Within hours of last week’s explosion at the Beirut port, Israel was offering to send in humanitarian and medical aid, as it has done following major catastrophes around the world.
The explosion, which damaged buildings as far away as six miles away from the port, killed at least 100 people and injured 4,500, overwhelming the hospitals and rescue personnel.
The IDF Home Front Command could have been there within hours, setting up field hospitals capable of performing lifesaving surgery, and searching collapsed buildings for survivors buried alive beneath tons of rubble.
But that didn’t happen because the Lebanese government put ego ahead of national interest. Its response to Israel’s offer was something along the lines of: “You, Israel, who constantly threaten to level Beirut with your bombs? We’re not going to give you the satisfaction of helping us now and garnering good press coverage.”
The reaction is both tragic and telling. Tragic because it denies the Lebanese, who have suffered horribly at the hands of a corrupt, irresponsible government, the opportunity to receive assistance that could have saved lives. Telling because it shows how Israel and the citizens of Lebanon are in the same boat, both being threatened by Hezbollah and its Iranian master. The difference is that, b’chasdei Hashem, Israel is capable of defending itself.
That is what’s behind Israel’s standing threat to level Beirut, not animosity toward Lebanese citizens. Israel is faced with an enemy that has threatened to wipe it off the map, and that is doing everything in its power to realize that threat — including developing nuclear weapons and arming Hezbollah with 130,000 missiles.
Under the circumstances, Israel can’t afford to hunt down every missile launcher and eliminate it surgically as it’s about to fire. It must deter the enemy by threatening a massive response to any missiles that are fired (indeed Hezbollah chief Hassan Nasrallah later admitted that had he realized how fiercely Israel would react to his kidnapping of the two IDF reservists in 2006, he would never have ordered it).
That’s why there is no contradiction between Israel’s threatening to bomb Beirut and its offer of assistance in the wake of the ammonia explosion at the port.
However, where there is a contradiction, or at least a measure of moral inconsistency, is in the West’s tolerance of Iran and its agenda, which has caused untold suffering for millions of people.

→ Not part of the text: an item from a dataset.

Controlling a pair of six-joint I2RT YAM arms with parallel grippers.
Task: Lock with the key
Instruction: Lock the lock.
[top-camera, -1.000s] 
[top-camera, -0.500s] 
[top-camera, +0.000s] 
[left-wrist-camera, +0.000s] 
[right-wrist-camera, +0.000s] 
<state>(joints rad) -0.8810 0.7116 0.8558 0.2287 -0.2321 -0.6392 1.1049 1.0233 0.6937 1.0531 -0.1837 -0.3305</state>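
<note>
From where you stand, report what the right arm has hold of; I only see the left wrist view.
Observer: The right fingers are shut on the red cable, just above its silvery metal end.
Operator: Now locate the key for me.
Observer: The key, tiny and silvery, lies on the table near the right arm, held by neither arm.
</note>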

Lebanon was once secure and prosperous. But then Hezbollah, Iran’s agent, took over. The result? Lebanon has gone from being the “Switzerland of the Middle East” to being another Gaza, with hyperinflation, a plummeting currency, high unemployment and shortages of basic necessities, including electricity.
The Trump administration has acted responsibly and imposed stiff sanctions against Iran to limit its ability to wreak havoc, forcing it to reduce its funding to Hezbollah from $1 billion a year to around a fifth of that. It has also imposed sanctions against Hezbollah.
The time has come for the rest of the world to follow suit, to wake up to its responsibility to the Lebanese people, to Israel and to the rest of the free world and choke off funding to the most evil force on earth.